In a shocking revelation, the recent hack of Japanese crypto exchange DMM Bitcoin, resulting in the loss of $305 million, is reportedly linked to the notorious North Korean Lazarus Group. The on-chain sleuth, ZachXBT, has identified similarities in the laundering techniques used in this heist and those employed by the infamous group.
The Heist: What Happened?
On May 31, DMM Bitcoin experienced a significant breach, losing 4,502.9 BTC, valued at $305 million, to hackers. The company later confirmed that this attack was due to an “unauthorized leak of Bitcoin from our wallet”.
Tracing the Stolen Funds
According to ZachXBT, the stolen funds were transferred from DMM Bitcoin to an online marketplace, Huione Guarantee, in July. The investigator highlighted that Huione has become a major hub for illicit funds in Southeast Asia, being predominantly used by criminal organizations such as pig butchering gangs.
Blockchain analytic firm Elliptic corroborated these findings, revealing that merchants on Huione Guarantee offer various illicit services, including tech, data, and money laundering. The firm noted that these merchants have engaged in transactions totaling at least $11 billion.

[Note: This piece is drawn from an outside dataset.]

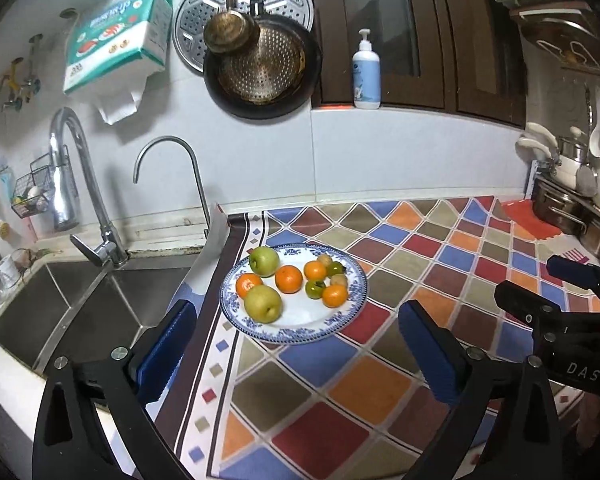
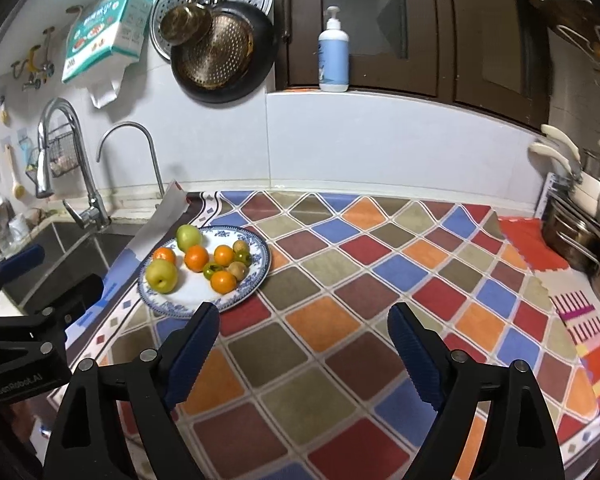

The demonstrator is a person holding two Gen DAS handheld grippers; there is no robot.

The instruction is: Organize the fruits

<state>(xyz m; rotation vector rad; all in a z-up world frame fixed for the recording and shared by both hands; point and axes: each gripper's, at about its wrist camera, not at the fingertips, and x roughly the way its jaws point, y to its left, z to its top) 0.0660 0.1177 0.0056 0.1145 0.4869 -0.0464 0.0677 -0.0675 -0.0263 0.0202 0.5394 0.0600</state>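
Left wrist view, fruit plate (image 1: 352,300) beside sink (image 1: 80,300), left gripper (image 1: 296,348) and right gripper (image 2: 304,344) jaws apart, empty.

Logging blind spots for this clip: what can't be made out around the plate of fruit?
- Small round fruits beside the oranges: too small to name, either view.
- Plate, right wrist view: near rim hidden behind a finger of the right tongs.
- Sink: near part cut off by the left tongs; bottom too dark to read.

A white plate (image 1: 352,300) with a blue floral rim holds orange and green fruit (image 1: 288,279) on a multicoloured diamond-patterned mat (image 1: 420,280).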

Links to Cambodian Conglomerate
Huione Guarantee is part of the Cambodian conglomerate Huione Group, which has connections to Cambodia’s ruling Hun family. This revelation adds a layer of complexity to the ongoing investigations.
Tether’s Intervention
Further complicating the situation, ZachXBT reported that stablecoin issuer Tether blacklisted a Tron-based wallet with 29.6 million USDT, connected to Huione. This wallet had received $14 million worth of hacked funds from DMM Bitcoin over a three-day period.

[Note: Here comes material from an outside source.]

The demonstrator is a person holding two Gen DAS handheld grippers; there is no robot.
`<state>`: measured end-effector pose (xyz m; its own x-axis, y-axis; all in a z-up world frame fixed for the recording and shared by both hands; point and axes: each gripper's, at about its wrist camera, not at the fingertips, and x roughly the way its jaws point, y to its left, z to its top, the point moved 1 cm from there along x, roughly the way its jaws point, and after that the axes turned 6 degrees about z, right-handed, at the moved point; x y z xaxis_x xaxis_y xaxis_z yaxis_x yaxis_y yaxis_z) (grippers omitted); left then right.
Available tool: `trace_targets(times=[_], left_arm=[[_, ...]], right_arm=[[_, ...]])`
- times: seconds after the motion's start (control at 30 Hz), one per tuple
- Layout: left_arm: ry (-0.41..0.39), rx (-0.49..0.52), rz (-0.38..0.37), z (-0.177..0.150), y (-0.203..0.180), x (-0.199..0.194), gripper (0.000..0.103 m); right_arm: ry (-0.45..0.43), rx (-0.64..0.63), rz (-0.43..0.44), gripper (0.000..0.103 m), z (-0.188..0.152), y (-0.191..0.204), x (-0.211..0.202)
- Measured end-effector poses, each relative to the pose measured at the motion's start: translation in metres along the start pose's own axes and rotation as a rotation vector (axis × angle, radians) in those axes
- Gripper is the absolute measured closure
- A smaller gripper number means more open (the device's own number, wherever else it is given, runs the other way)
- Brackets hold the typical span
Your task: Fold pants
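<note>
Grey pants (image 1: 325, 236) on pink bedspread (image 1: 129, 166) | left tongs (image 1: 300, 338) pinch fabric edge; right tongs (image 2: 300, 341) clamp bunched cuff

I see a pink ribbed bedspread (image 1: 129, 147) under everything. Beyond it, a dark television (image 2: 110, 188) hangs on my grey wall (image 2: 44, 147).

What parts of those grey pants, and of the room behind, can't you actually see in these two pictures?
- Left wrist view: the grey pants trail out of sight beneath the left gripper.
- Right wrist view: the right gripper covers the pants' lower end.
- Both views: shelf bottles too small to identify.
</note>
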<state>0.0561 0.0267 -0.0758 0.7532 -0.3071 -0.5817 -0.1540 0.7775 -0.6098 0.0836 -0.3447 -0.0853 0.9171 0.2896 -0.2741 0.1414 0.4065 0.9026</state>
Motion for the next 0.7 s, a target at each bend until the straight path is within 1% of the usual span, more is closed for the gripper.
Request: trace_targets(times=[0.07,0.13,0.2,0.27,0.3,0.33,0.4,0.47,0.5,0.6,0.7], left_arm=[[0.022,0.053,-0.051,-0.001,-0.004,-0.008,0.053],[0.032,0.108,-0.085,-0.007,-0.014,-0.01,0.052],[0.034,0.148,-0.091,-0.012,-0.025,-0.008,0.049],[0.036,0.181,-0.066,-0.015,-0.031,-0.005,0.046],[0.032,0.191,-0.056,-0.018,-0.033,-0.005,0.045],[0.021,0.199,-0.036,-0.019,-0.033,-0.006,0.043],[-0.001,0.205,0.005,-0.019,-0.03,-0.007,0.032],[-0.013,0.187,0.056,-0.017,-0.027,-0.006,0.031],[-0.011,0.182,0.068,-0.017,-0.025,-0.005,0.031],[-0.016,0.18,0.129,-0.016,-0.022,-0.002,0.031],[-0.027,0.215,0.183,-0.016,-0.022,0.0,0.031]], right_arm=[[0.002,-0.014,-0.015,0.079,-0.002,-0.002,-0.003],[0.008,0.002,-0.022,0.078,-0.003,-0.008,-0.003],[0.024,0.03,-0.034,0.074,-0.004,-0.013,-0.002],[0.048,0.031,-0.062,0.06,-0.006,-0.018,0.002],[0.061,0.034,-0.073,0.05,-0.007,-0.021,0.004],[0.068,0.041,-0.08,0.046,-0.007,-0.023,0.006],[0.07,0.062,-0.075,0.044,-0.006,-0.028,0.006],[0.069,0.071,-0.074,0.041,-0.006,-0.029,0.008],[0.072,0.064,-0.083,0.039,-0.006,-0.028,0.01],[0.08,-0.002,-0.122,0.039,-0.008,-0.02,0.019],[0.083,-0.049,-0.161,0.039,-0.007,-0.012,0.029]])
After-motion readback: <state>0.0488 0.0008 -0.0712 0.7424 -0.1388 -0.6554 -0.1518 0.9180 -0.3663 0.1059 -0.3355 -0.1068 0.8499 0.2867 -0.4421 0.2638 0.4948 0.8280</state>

Modus Operandi of the Hackers
ZachXBT pointed out striking similarities between the DMM Bitcoin breach and the previous operations of the Lazarus Group. The sophisticated manner in which the stolen funds were maneuvered across the digital landscape echoes the group’s signature style.

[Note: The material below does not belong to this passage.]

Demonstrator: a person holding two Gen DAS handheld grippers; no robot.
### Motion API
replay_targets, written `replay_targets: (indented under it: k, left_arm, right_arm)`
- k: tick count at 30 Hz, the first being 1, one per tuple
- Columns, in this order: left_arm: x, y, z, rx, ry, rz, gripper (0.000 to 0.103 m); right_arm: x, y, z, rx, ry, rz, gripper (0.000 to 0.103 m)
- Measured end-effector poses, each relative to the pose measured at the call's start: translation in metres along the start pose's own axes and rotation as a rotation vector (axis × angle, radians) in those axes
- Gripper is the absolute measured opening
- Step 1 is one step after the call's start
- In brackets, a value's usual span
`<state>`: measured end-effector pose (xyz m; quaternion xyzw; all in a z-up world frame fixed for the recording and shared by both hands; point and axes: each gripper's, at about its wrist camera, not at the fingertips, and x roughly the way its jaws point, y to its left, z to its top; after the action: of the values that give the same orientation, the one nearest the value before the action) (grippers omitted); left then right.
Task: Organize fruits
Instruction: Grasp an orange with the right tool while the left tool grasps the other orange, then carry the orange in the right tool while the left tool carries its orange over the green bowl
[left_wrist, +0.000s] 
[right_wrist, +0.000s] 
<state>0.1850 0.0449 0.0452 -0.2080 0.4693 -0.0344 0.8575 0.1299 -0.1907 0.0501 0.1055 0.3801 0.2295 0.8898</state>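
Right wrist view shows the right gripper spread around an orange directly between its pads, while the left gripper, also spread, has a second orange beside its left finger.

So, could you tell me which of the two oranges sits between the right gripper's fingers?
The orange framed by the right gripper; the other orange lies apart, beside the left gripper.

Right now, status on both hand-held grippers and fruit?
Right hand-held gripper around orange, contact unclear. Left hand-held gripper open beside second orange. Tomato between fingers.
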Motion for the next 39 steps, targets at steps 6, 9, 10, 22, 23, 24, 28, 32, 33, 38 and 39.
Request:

The stolen Bitcoins were deposited into a mixer, making them harder to trace. Subsequently, after withdrawing the BTC from the mixer, the hackers bridged the funds across different blockchain networks and converted them into other cryptocurrency denominations. This intricate strategy is a hallmark of the Lazarus Group’s laundering operations.
Conclusion
The $305 million DMM Bitcoin heist is now one of the largest global exchange hacks in terms of fiat value, underscoring the persistent threat posed by cybercriminals like the Lazarus Group. As investigations continue, the crypto community remains vigilant, seeking to fortify defenses against such sophisticated attacks.